Lewis ranges far and wide in these essays. He includes long pieces, such
as his capsule history of the interaction--in war and peace, in
commerce and culture--between Europe and its Islamic neighbors, and
shorter ones, such as his deft study of the Arabic word watan and what
its linguistic history reveals about the introduction of the idea of
patriotism from the West. Lewis offers a revealing look at Edward
Gibbon's portrait of Muhammad in Decline and Fall of the Roman Empire
(unlike previous writers, Gibbon saw the rise of Islam not as something
separate and isolated, nor as a regrettable aberration from the onward
march of the church, but simply as a part of human history); he offers a
devastating critique of Edward Said's controversial book, Orientalism;
and he gives an account of the impediments to translating from classic
Arabic to other languages (the old dictionaries, for one, are packed
with scribal errors, misreadings, false analogies, and etymological
deductions that pay little attention to the evolution of the language).

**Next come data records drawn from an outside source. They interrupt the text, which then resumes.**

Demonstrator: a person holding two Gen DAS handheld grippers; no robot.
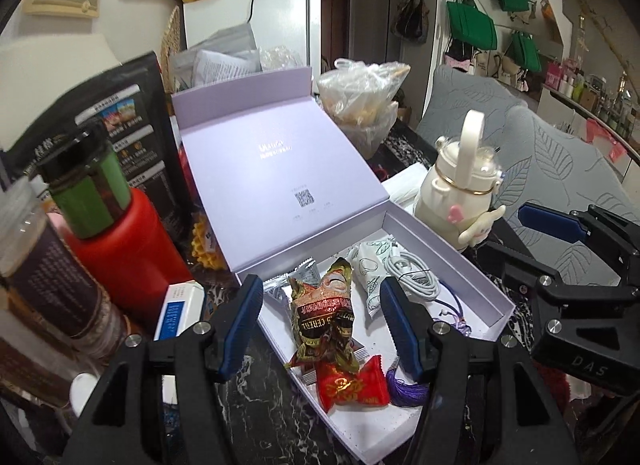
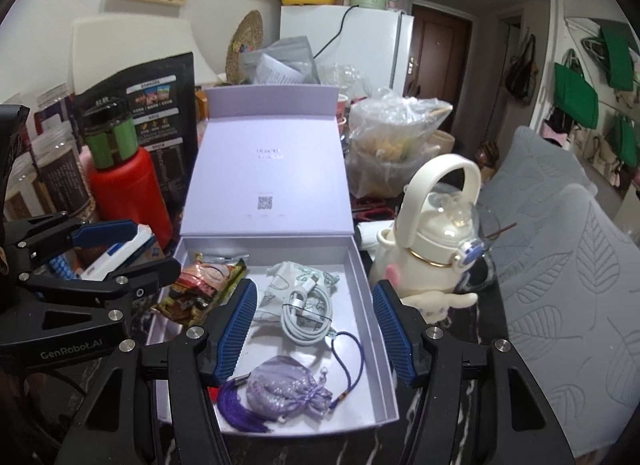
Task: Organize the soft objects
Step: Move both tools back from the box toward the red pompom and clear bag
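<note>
On the dark marble counter, your lavender gift box (image 2: pixel 372 297) already holds the snack packets (image 1: pixel 324 317), coiled white cable (image 2: pixel 306 311) and purple sachet (image 2: pixel 286 389), so with both grippers (image 1: pixel 320 325) (image 2: pixel 314 335) spread and empty, only closing looks left.

A white refrigerator (image 2: pixel 346 49) stands beyond the tongs, a dark door (image 2: pixel 438 53) beside it. Grey leaf-patterned cushions (image 2: pixel 560 265) lie right; green bags (image 2: pixel 576 93) hang on the right wall.
</note>
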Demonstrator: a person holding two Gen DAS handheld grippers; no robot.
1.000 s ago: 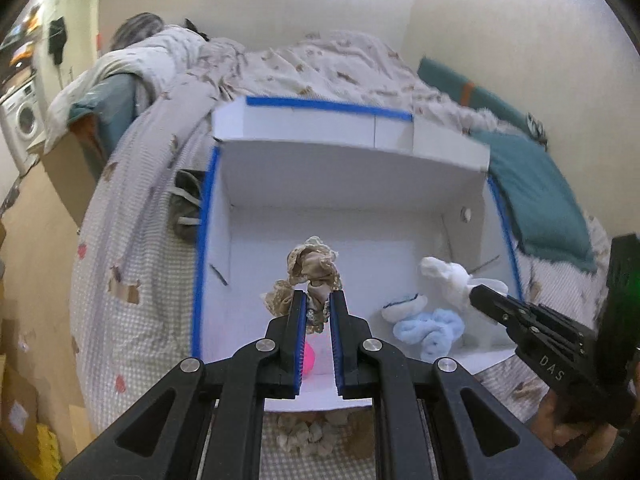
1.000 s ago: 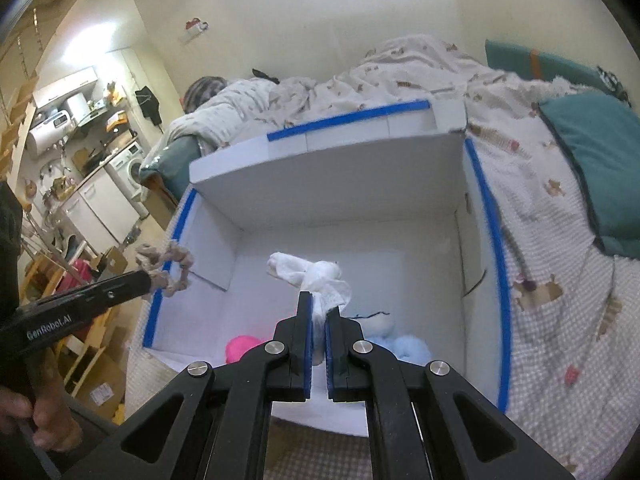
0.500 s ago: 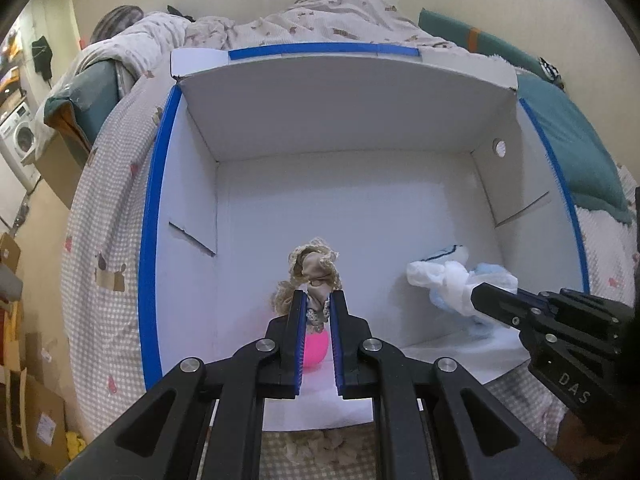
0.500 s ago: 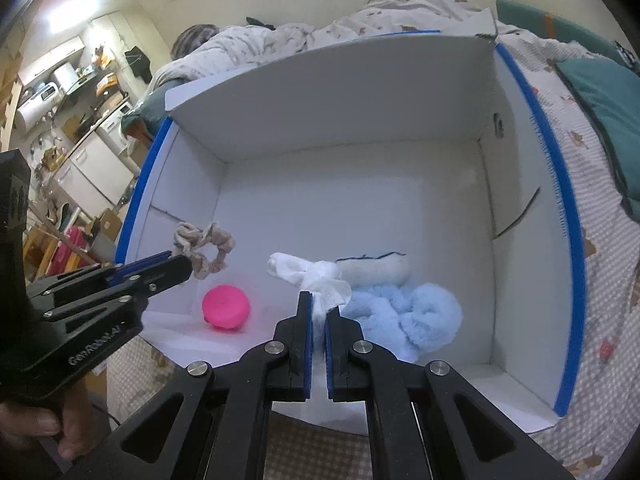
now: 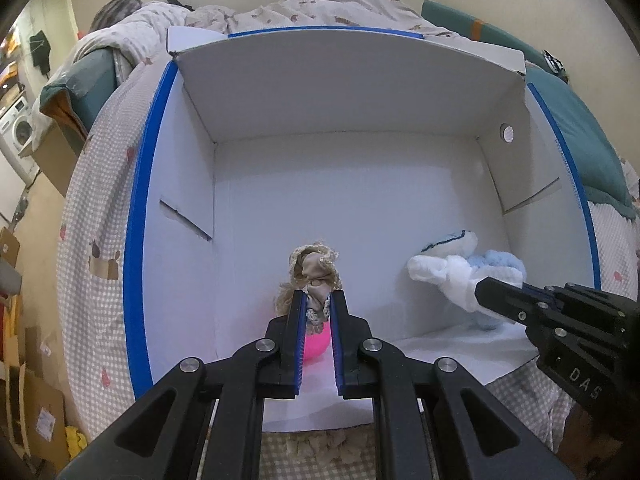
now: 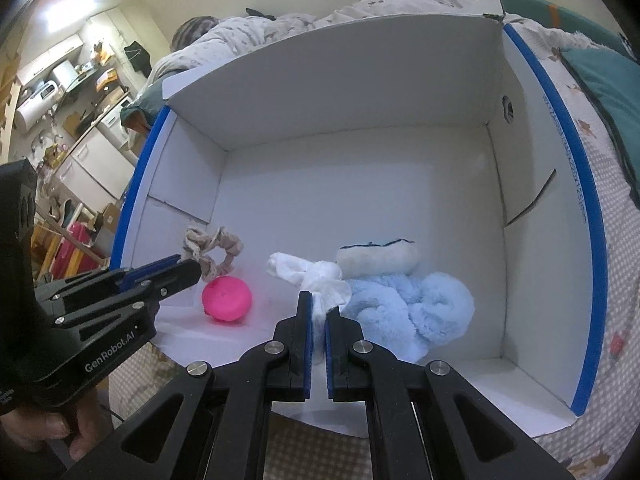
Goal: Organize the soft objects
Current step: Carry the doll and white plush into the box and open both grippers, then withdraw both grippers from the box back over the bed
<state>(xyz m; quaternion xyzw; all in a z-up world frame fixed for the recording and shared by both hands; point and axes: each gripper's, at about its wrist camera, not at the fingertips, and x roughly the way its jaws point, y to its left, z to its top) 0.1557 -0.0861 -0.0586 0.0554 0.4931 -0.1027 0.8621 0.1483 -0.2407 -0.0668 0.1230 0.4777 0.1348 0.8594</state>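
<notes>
A white cardboard box with blue-taped edges lies open on a bed covered in a checked sheet. The left tool is clamped on a beige scrunchie, held inside the box just above a pink ball on the box floor. The right tool is clamped on a white cloth, which lies against a fluffy light-blue item and a white plush piece with dark trim in the box's near right part.
</notes>
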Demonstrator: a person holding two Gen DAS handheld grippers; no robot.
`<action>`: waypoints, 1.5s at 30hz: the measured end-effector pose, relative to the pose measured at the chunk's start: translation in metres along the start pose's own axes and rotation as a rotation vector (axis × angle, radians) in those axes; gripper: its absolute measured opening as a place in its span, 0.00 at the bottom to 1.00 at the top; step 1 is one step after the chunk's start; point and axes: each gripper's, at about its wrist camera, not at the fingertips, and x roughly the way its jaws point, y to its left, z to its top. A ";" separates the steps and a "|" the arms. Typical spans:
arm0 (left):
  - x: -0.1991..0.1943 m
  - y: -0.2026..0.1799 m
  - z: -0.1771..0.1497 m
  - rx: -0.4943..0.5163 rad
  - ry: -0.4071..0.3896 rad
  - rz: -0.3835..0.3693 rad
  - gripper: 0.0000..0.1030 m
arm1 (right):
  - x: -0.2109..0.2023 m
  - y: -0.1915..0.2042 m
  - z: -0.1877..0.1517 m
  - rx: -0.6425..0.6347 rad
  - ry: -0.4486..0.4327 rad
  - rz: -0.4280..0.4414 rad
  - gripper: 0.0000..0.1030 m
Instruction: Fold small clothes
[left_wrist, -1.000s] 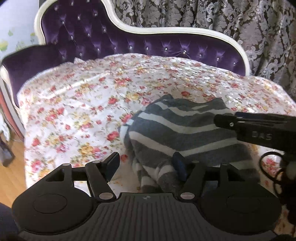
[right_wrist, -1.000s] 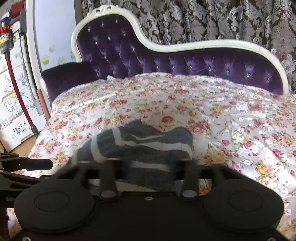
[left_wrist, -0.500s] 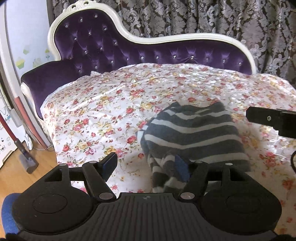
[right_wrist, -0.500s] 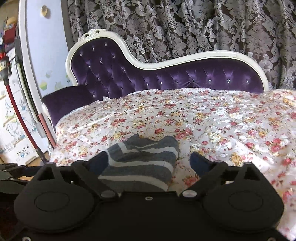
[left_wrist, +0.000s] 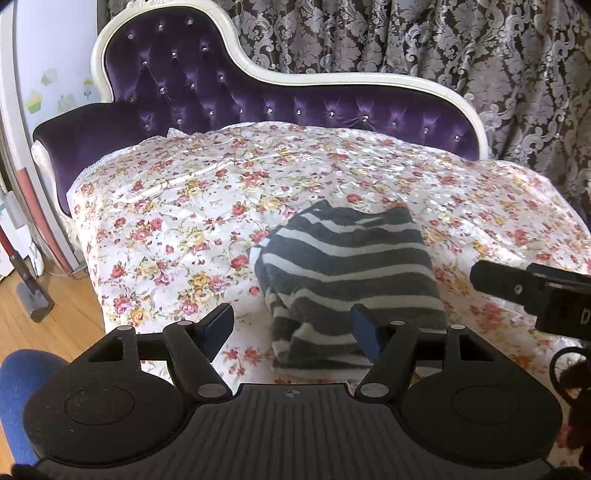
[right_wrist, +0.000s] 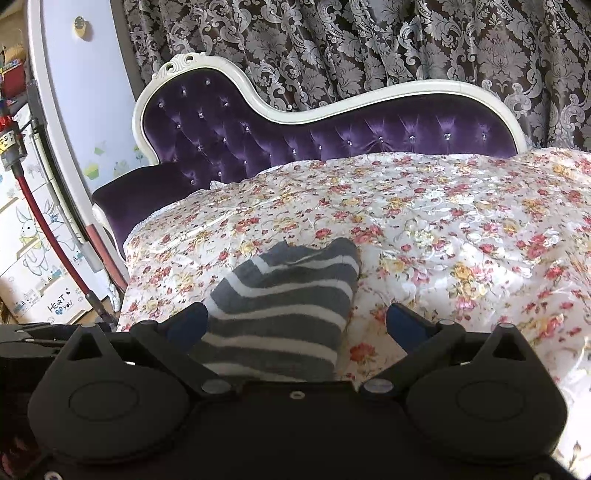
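striped garment, floral cover, purple sofa

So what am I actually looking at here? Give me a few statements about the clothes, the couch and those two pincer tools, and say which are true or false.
1. The striped garment lies folded on the floral cover. True.
2. The garment is plain red. False: it is grey with white stripes.
3. The right gripper is clamped on the garment. False: its jaws have just been opening and stand wide, pressing on nothing.
4. The left gripper is open. True.
5. The sofa back is purple, tufted, with a white frame. True.
6. A plain white wall stands behind the sofa. False: a patterned curtain hangs there.
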 end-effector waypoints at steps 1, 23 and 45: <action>-0.001 -0.001 -0.001 0.000 0.002 0.000 0.66 | -0.001 0.001 -0.002 -0.004 0.008 0.008 1.00; -0.007 -0.005 -0.014 0.011 0.042 0.004 0.66 | -0.015 0.016 -0.013 -0.041 -0.017 -0.110 0.99; 0.016 -0.005 -0.020 -0.007 0.152 -0.015 0.66 | -0.001 0.017 -0.022 -0.027 0.072 -0.131 0.99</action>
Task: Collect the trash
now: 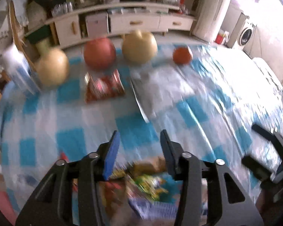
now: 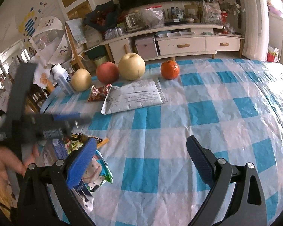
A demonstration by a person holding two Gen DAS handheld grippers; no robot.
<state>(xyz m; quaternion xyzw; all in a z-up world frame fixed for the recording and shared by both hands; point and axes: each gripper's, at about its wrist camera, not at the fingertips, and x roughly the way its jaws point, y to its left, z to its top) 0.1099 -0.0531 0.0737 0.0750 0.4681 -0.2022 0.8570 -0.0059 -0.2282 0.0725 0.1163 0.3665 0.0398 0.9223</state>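
Blk grippers (image 1: 139, 141), blue pads (image 2: 81, 162)

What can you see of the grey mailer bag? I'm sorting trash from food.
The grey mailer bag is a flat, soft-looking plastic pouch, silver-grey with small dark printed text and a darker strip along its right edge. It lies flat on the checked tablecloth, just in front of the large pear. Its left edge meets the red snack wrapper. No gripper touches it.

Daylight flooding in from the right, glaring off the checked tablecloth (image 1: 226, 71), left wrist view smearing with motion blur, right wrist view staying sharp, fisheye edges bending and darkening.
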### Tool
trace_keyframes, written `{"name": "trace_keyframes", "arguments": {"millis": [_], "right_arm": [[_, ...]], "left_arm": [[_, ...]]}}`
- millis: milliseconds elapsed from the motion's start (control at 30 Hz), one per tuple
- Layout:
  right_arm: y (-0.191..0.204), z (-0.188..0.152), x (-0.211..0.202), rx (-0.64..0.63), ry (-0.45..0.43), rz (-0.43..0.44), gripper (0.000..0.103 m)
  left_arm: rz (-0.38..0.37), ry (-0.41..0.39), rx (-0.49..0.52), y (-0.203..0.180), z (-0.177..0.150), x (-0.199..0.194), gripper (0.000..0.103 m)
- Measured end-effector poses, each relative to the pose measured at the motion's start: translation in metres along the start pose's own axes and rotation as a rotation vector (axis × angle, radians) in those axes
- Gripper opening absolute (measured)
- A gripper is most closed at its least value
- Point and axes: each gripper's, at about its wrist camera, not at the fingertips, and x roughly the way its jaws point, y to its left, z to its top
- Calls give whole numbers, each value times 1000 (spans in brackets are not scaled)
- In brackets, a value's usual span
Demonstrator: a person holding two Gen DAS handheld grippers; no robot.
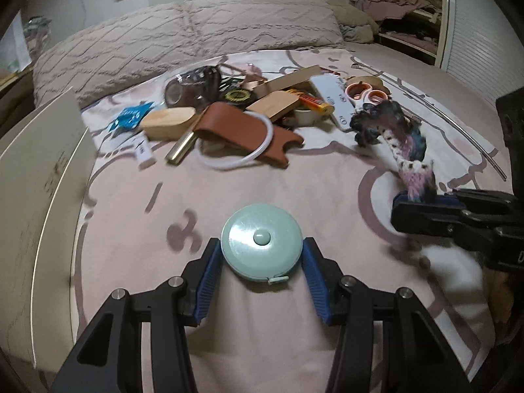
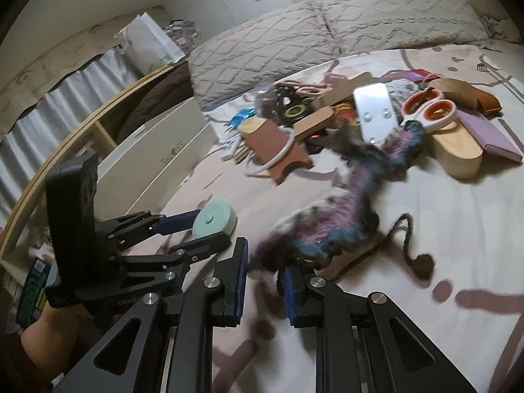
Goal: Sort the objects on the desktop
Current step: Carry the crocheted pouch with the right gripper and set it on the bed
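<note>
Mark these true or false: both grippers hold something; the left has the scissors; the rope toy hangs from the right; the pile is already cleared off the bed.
1. Both grippers hold something. True: the left gripper and the right gripper are each shut on an item.
2. The left holds the scissors. False: it grips the round tape measure; the scissors lie in the pile.
3. The right holds the rope toy. True.
4. The pile is cleared. False: the brown case and other items remain on the bed.
</note>
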Motion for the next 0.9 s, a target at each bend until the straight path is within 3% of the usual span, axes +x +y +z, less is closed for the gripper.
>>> {"name": "trace_keyframes", "arguments": {"millis": [333,500,667,900], "right_arm": [[25,-26,-5,-22,18,40,20],[30,-39,-6,-10,39,-13,20],[25,-28,-21,-4,10,-114,21],[17,-14,-14,12,9,-112,21]], "left_arm": [[-9,-11,-38,2,-17,-9,49],[-15,-12,-45,4,-19,-9,50],[-7,-8,-40,3,-20,-8,50],[-23,-6,-59,5,-21,-6,50]]}}
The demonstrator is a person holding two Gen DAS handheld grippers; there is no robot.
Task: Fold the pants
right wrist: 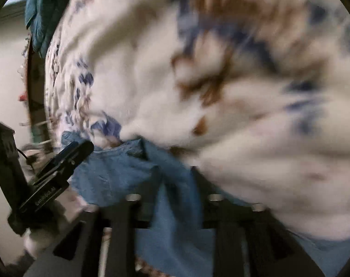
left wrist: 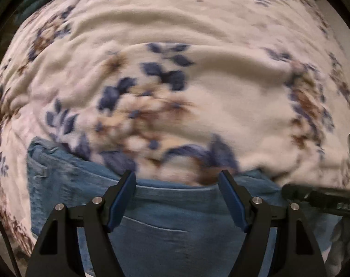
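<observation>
Left gripper [left wrist: 177, 182]: jaws wide apart, holding nothing, above the pants.
Right gripper [right wrist: 175, 175]: blurred; pants fabric sits between its fingers, grip cannot be told.
Pants [left wrist: 165, 210]: blue denim, at 6 o'clock on the floral blanket [left wrist: 221, 97].

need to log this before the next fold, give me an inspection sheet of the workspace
surface: white floral blanket with blue and brown flowers, rumpled, covers nearly everything in view
job's things: blue denim pants lying on the blanket, fabric bunched in the right wrist view
clutter: teal cloth at the far edge of the blanket
grippers: left gripper open over the pants, holding nothing; right gripper with denim between its fingers, too blurred to tell whether it is closed
cables: thin dark wire by the left gripper's body
surroundings: pale wall or floor beyond the blanket's edge
</observation>
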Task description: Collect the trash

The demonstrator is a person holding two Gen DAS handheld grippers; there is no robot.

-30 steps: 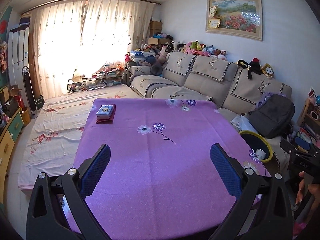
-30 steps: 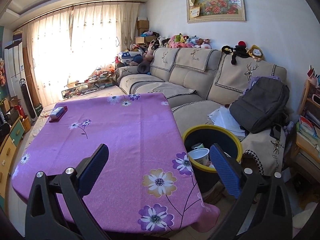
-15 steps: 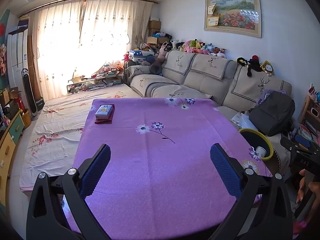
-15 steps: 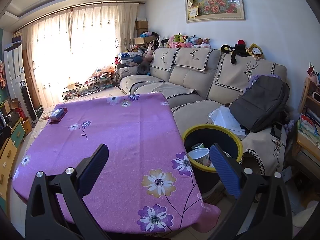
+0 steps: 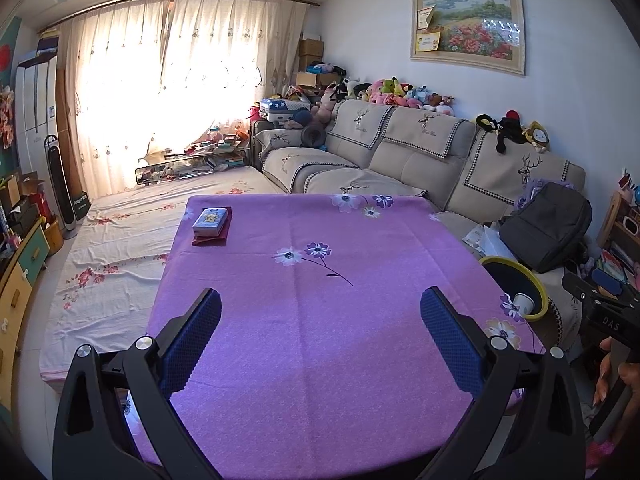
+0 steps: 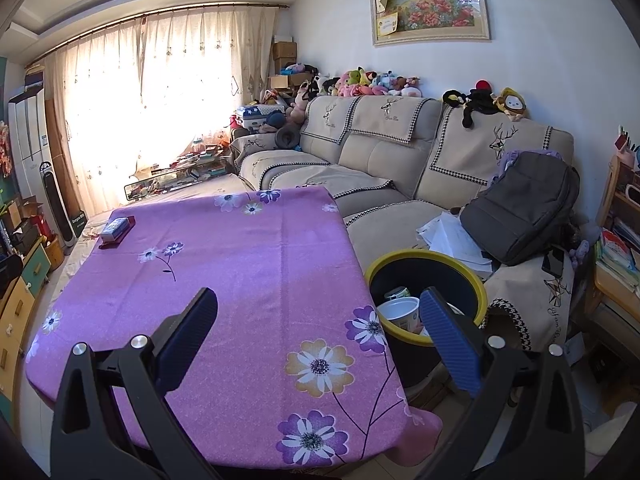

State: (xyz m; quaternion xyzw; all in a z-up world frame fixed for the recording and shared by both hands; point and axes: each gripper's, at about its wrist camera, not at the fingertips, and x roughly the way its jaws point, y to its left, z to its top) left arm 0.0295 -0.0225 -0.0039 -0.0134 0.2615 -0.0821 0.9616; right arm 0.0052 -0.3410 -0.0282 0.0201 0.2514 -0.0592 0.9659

And he concludes with an astute commentary on the Islamic world today,
examining revivalism, fundamentalism, the role of the Shi'a, and the
larger question of religious co-existence between Muslims, Christians,
and Jews.
A matchless guide to the background of Middle East conflicts today,
Islam and the West presents the seasoned reflections of an eminent
authority on one of the most intriguing and little understood regions in
the world.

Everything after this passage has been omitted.